Le bachelier, prenant la main de Song, l’accompagna jusqu’à la sortie de la ville. Il lui raconta qu’il se nommait Zhang et était originaire de Changshan. Avant de le quitter il lui récita un poème dont les vers échappèrent à Song par la suite sauf ces derniers:

Avec des fleurs et du vin, le printemps s’éternise.

Sans lune ni lampe, la nuit d’elle-même s’éclaire.

 

Enfourchant sa monture, le vénérable maître fit ses adieux et se mit en route. Arrivé à sa demeure, il lui sembla sortir d’un rêve. Il était en fait mort depuis trois jours. Ayant entendu des gémissements dans son cercueil, sa mère l’aida à en sortir, et il fut un bon moment avant de recouvrer la parole. Ayant fait prendre des renseignements à Changshan, il apprit qu’en effet un certain lettré Zhang était mort le jour de son départ. Neuf années après, sa mère mourut comme c’était annoncé.
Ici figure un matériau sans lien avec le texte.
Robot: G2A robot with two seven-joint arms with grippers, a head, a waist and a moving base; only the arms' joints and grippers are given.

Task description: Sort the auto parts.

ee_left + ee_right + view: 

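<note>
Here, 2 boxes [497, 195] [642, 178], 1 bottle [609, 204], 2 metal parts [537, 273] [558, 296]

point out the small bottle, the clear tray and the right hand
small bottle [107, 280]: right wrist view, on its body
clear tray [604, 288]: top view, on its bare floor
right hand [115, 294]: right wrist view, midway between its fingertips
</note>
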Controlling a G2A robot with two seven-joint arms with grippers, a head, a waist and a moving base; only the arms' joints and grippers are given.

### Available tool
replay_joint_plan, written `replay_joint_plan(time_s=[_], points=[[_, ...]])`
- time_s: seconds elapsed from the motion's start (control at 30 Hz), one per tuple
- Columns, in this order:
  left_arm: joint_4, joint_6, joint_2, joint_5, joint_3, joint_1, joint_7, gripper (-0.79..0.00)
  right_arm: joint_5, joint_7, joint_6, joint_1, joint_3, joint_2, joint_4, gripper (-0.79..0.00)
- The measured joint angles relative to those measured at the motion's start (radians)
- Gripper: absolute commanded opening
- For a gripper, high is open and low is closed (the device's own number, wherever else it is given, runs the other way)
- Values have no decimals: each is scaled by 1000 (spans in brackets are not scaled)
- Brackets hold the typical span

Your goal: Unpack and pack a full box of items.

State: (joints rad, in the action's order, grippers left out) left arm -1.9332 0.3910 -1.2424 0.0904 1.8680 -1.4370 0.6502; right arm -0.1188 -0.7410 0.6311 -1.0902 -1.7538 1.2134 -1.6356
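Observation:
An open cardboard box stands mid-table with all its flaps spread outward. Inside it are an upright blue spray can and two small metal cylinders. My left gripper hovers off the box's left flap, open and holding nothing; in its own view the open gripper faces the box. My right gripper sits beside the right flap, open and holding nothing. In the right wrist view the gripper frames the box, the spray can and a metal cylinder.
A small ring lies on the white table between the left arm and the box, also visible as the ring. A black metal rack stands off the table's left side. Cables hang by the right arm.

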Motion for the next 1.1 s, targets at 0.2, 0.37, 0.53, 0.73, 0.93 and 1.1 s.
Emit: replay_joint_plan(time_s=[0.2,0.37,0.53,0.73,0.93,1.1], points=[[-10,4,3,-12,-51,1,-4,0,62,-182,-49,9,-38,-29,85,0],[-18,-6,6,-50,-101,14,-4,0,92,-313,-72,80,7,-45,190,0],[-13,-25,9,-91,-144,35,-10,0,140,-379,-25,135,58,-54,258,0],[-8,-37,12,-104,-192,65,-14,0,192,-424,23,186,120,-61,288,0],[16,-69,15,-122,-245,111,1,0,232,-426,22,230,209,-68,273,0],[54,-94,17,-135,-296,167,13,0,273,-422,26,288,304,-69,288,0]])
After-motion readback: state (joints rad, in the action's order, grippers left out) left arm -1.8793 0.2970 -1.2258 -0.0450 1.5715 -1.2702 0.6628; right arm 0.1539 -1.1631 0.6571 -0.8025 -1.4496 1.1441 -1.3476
Après l’enterrement, il prit un bain, rentra dans sa chambre et mourut à son tour. Sa belle famille qui habitait en deçà de la porte de l’Ouest vit tout à coup le maître, monté sur un cheval richement harnaché et suivi d’un nombreux cortège de voitures et de chevaux. Il entra dans la maison, salua et s’en fut. Ignorant qu’il était devenu un génie, tous les assistants furent saisis de stupeur. On courut aux nouvelles à son village et l’on apprit qu’il était mort. Le vénérable maître avait écrit sa biographie, malheureusement elle se trouva dispersée pendant des troubles; ce récit n’en est qu’un extrait.